WHAT THE TASK ASKS - Below are the records; give again exactly the line with "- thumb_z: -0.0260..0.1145", the line with "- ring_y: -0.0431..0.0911", and each line that lies between them, and nothing besides.

Data excerpts
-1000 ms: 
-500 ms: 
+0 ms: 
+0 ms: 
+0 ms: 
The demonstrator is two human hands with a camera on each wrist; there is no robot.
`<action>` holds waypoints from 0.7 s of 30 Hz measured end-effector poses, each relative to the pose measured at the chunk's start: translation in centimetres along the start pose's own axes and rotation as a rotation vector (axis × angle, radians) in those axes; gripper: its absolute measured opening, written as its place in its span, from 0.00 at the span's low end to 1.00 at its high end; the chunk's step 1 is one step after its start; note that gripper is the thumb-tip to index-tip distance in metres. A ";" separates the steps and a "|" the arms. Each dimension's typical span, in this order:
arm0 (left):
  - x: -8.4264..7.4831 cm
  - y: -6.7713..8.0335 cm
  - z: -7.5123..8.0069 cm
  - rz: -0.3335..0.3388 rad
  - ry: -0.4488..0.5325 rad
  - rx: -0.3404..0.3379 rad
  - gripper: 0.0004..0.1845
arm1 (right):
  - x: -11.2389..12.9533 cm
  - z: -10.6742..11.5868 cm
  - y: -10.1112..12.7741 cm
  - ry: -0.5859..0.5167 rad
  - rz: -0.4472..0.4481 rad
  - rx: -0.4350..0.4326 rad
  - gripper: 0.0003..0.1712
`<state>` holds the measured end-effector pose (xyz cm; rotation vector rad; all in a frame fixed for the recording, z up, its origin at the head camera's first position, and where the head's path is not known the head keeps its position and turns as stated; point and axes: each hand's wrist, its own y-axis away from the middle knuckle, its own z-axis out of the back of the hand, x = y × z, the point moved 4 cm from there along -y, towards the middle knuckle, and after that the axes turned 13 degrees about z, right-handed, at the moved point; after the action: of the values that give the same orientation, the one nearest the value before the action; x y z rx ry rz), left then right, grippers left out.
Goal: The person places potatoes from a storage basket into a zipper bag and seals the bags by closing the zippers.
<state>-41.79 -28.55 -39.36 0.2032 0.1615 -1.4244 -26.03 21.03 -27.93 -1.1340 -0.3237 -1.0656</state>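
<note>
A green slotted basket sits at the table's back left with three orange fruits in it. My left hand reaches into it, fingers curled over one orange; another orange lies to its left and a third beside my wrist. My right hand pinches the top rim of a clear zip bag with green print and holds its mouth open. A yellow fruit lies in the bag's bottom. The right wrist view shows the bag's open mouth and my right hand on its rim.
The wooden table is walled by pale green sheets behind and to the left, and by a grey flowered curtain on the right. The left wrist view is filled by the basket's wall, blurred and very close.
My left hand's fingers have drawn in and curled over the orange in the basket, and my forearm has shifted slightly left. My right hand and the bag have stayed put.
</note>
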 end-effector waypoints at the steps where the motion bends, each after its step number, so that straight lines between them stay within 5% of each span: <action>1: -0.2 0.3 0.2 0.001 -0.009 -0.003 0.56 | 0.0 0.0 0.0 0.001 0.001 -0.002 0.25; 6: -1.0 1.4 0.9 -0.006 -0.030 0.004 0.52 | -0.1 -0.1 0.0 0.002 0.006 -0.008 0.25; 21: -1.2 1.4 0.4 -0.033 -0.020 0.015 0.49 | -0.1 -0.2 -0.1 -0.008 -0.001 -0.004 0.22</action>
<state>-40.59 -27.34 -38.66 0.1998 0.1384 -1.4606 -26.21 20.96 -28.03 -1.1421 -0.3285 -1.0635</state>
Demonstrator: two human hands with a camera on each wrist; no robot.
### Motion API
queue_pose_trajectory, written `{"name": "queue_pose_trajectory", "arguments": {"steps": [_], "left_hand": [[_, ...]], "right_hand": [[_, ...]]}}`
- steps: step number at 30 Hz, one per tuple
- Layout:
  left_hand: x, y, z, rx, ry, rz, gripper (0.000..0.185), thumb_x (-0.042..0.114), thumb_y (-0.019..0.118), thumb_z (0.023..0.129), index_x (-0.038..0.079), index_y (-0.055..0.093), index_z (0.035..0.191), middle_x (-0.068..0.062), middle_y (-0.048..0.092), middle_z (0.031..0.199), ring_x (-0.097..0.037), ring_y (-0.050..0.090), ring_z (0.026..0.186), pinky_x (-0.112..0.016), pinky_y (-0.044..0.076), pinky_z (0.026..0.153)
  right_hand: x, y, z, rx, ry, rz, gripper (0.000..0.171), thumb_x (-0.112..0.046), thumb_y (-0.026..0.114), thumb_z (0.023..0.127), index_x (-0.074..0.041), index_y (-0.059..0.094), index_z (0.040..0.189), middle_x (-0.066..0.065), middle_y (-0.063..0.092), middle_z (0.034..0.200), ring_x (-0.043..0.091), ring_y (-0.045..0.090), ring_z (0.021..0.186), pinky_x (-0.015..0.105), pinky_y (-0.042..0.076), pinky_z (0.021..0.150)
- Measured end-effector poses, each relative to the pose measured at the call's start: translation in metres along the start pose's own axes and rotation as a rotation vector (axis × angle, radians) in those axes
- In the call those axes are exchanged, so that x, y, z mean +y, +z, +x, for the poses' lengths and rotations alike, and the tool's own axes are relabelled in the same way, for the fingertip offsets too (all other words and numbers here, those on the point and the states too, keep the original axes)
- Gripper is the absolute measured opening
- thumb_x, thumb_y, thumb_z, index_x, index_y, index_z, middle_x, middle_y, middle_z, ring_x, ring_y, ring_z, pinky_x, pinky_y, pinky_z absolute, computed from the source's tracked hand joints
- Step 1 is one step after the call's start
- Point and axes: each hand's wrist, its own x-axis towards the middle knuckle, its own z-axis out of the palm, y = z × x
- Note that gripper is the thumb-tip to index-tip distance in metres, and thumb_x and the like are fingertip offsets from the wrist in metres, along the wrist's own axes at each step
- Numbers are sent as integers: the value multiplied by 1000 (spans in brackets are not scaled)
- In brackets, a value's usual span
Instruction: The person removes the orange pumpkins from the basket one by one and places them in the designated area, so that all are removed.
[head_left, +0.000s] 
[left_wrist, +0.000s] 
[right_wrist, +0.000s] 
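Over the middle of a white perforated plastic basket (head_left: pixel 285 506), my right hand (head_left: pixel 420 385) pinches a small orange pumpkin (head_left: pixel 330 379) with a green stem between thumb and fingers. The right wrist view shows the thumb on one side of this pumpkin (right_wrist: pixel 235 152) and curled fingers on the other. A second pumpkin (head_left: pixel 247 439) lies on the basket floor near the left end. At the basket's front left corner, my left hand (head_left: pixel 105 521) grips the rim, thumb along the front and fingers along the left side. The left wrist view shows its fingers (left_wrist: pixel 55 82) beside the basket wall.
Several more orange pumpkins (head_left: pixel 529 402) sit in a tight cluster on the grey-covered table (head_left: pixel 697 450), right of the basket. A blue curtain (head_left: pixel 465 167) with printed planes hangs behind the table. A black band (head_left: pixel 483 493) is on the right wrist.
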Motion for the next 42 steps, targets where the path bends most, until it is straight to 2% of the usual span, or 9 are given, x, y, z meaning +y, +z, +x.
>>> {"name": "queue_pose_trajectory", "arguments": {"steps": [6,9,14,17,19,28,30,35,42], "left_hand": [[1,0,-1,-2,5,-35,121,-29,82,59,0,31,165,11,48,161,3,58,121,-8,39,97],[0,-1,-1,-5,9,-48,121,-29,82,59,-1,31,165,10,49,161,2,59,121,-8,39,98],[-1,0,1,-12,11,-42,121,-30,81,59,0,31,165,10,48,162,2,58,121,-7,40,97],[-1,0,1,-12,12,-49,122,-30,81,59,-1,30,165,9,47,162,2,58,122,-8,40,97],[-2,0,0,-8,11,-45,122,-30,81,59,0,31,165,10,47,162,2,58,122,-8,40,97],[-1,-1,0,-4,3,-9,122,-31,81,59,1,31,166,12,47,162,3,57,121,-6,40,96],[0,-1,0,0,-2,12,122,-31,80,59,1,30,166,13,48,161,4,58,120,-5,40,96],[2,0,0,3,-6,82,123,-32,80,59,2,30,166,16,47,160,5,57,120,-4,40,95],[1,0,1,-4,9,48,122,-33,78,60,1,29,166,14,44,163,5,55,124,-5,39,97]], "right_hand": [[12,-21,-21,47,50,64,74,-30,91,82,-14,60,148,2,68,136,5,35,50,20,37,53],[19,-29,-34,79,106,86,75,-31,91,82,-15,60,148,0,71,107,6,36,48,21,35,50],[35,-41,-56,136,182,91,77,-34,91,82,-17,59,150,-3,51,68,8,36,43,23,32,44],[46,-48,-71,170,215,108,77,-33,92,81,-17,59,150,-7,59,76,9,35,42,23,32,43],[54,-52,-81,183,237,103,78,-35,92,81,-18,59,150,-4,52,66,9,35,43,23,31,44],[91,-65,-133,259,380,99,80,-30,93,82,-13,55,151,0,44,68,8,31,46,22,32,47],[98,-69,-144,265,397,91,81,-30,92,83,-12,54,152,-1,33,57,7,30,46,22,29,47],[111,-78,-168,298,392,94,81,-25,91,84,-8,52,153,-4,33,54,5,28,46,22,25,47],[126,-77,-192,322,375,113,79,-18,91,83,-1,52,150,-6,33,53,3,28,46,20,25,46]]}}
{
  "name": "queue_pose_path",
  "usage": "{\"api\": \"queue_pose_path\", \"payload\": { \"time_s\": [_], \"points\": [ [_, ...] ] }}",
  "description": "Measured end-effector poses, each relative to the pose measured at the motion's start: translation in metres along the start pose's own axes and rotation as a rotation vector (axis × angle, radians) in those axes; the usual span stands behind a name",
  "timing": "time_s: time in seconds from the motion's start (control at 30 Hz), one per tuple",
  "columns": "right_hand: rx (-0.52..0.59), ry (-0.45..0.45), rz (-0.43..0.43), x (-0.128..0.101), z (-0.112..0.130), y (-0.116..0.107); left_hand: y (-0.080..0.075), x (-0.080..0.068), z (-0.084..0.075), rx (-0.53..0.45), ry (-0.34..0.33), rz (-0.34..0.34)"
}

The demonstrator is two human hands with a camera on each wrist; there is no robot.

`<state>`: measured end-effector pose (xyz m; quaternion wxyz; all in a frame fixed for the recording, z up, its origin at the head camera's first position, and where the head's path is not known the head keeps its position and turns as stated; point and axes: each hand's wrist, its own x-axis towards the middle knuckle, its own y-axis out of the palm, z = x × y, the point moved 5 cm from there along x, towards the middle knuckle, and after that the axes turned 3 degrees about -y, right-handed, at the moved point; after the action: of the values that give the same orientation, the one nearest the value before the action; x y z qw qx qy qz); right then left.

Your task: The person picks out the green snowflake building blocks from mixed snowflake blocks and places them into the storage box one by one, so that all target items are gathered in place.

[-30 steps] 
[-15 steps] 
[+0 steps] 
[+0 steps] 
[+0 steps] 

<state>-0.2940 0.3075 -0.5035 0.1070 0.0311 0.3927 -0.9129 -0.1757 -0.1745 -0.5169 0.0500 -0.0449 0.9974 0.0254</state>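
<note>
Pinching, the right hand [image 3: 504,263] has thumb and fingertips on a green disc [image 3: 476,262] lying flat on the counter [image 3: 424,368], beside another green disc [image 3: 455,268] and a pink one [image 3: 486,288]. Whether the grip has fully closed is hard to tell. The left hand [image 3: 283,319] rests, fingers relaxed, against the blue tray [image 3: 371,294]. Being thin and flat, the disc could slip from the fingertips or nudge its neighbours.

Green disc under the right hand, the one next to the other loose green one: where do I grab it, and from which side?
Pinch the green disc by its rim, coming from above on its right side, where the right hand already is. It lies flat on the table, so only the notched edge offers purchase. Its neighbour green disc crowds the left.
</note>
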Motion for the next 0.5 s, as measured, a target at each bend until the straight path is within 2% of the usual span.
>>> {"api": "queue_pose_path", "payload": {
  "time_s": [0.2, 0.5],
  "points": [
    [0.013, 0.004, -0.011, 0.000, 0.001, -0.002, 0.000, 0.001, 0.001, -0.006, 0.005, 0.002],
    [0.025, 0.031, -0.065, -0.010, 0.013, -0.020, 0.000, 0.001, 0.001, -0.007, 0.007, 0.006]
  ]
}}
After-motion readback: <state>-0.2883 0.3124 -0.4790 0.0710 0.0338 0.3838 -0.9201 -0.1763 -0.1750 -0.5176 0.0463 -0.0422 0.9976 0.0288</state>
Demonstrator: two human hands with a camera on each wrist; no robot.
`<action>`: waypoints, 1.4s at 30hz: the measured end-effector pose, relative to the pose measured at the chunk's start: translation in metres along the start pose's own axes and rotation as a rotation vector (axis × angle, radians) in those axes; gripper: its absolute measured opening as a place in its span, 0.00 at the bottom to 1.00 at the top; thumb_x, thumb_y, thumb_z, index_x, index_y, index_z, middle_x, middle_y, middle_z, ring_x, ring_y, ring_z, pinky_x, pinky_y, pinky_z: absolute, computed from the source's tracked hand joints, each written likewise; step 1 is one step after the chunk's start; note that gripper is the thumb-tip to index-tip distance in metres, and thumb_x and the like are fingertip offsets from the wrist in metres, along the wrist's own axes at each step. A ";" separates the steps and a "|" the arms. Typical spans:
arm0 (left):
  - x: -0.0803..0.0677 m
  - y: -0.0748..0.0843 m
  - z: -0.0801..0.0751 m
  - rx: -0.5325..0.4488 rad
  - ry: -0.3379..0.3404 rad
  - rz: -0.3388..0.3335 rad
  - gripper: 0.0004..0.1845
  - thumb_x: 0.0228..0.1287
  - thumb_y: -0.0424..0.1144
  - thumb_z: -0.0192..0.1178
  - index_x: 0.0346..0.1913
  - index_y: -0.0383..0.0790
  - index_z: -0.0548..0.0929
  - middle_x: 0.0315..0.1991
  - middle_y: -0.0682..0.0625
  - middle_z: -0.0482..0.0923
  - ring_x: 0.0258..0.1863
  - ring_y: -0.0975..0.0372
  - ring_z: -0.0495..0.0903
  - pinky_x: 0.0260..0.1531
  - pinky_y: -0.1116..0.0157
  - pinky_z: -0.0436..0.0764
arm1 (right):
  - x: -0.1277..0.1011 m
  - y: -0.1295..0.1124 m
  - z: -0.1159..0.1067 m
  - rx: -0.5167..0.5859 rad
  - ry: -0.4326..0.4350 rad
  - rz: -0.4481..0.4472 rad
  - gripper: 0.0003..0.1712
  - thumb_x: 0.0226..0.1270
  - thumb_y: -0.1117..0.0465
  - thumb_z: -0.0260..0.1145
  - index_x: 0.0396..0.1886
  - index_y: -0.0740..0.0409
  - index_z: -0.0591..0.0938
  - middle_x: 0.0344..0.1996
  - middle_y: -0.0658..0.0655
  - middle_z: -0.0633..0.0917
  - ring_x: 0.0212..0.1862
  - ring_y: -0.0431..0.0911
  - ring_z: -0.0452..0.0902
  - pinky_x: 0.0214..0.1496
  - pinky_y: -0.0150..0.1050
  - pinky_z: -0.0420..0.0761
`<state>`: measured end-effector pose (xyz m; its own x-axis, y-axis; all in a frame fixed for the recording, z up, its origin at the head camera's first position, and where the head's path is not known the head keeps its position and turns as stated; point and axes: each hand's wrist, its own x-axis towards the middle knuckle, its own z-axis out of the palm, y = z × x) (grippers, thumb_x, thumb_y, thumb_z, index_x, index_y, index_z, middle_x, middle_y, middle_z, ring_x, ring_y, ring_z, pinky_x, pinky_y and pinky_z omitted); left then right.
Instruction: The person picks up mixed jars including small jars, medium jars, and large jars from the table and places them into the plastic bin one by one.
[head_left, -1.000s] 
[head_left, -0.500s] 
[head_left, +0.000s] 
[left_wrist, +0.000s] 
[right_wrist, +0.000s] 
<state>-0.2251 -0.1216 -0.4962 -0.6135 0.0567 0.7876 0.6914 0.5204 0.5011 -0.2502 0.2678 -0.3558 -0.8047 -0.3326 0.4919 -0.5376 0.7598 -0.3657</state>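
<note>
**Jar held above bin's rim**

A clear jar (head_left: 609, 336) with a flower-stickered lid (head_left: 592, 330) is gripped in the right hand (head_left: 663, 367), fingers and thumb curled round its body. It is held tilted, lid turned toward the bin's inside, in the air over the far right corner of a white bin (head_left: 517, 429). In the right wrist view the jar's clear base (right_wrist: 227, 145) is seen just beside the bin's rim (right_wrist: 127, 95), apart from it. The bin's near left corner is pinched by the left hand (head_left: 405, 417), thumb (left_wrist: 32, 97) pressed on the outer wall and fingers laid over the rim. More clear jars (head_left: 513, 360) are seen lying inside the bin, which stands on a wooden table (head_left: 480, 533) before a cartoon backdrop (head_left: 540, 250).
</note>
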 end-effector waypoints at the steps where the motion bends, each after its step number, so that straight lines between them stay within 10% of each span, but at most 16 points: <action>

FINISHED EXERCISE -
  - thumb_z: -0.0260..0.1145
  - index_x: 0.0396..0.1886
  - index_y: -0.0740..0.0409
  - index_z: -0.0591..0.0938
  - middle_x: 0.0344..0.1996
  - middle_y: -0.0658..0.0655
  - middle_z: -0.0633..0.0917
  - ring_x: 0.0212..0.1862
  - ring_y: -0.0431..0.0911

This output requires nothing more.